* _Task requirements_
Please write out the listing exactly, with nothing altered.
****************************************
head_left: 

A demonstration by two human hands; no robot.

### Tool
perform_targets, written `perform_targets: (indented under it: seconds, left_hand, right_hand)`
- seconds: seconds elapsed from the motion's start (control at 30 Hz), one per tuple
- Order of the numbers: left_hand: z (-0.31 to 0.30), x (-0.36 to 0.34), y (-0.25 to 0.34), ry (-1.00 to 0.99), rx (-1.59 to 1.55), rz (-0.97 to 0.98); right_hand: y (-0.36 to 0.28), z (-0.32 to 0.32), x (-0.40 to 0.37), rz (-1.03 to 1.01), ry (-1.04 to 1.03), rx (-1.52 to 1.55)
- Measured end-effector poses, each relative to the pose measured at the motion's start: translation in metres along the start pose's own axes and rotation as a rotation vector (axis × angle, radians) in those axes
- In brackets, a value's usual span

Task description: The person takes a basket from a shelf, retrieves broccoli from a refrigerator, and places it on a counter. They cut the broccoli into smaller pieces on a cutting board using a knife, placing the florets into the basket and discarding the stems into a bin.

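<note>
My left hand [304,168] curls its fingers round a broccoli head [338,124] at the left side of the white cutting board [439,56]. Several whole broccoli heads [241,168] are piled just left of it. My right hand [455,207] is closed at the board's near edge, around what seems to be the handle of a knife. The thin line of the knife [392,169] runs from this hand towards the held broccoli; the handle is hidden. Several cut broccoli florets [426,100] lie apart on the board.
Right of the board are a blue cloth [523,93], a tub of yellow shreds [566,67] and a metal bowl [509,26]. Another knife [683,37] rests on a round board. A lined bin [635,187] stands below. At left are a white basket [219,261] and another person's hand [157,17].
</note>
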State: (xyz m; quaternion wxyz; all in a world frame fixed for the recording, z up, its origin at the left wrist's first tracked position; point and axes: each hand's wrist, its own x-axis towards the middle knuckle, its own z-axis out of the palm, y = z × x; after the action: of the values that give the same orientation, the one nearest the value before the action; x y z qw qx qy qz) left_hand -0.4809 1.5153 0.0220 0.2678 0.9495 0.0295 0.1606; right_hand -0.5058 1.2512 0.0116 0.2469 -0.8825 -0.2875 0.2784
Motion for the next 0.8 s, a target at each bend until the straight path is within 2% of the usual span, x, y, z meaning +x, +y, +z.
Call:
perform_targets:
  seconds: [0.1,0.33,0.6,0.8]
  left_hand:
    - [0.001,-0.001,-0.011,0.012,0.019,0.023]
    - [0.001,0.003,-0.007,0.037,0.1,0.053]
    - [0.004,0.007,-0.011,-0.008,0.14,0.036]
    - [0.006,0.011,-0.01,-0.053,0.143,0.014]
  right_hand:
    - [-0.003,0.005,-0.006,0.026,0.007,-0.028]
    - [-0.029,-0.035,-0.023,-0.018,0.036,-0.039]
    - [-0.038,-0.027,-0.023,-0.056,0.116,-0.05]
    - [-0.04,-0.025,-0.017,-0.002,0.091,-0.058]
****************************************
* _Task result_
head_left: 

A demonstration by two human hands; no robot.

### Tool
perform_targets, written `perform_targets: (indented under it: seconds, left_hand, right_hand)`
- seconds: seconds elapsed from the motion's start (control at 30 Hz), one per tuple
- Order of the numbers: left_hand: z (-0.31 to 0.30), x (-0.36 to 0.34), y (-0.25 to 0.34), ry (-1.00 to 0.99), rx (-1.59 to 1.55), rz (-0.97 to 0.98); right_hand: y (-0.36 to 0.28), z (-0.32 to 0.32), x (-0.40 to 0.37), rz (-1.03 to 1.01), ry (-1.04 to 1.03), rx (-1.52 to 1.55)
- Measured end-effector poses, each relative to the pose measured at the motion's start: translation in metres along the start pose's own axes and rotation as a rotation vector (axis × angle, radians) in those axes
- In brackets, a value's usual span

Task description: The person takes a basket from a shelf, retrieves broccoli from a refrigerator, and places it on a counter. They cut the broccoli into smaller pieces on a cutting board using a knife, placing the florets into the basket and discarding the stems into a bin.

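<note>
My left hand [304,168] curls its fingers round a broccoli head [338,124] at the left side of the white cutting board [439,56]. Several whole broccoli heads [241,168] are piled just left of it. My right hand [455,207] is closed at the board's near edge, around what seems to be the handle of a knife. The thin line of the knife [392,169] runs from this hand towards the held broccoli; the handle is hidden. Several cut broccoli florets [426,100] lie apart on the board.
Right of the board are a blue cloth [523,93], a tub of yellow shreds [566,67] and a metal bowl [509,26]. Another knife [683,37] rests on a round board. A lined bin [635,187] stands below. At left are a white basket [219,261] and another person's hand [157,17].
</note>
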State: (xyz m; quaternion wxyz; all in a world frame fixed for the recording, z up, its origin at the left wrist's first tracked position; point and axes: each hand's wrist, its own x-axis towards the middle knuckle, its own z-axis out of the palm, y = z × x; after the action: of the values that give the same orientation, the one nearest the value before the action; x y z qw qx qy qz) left_hand -0.4809 1.5153 0.0220 0.2678 0.9495 0.0295 0.1606; right_hand -0.5058 1.2512 0.0116 0.2469 -0.8825 -0.2875 0.2784
Motion for the next 0.8 s, a target at each bend until the straight path is within 2% of the usual span, x, y, z meaning +x, +y, +z.
Call:
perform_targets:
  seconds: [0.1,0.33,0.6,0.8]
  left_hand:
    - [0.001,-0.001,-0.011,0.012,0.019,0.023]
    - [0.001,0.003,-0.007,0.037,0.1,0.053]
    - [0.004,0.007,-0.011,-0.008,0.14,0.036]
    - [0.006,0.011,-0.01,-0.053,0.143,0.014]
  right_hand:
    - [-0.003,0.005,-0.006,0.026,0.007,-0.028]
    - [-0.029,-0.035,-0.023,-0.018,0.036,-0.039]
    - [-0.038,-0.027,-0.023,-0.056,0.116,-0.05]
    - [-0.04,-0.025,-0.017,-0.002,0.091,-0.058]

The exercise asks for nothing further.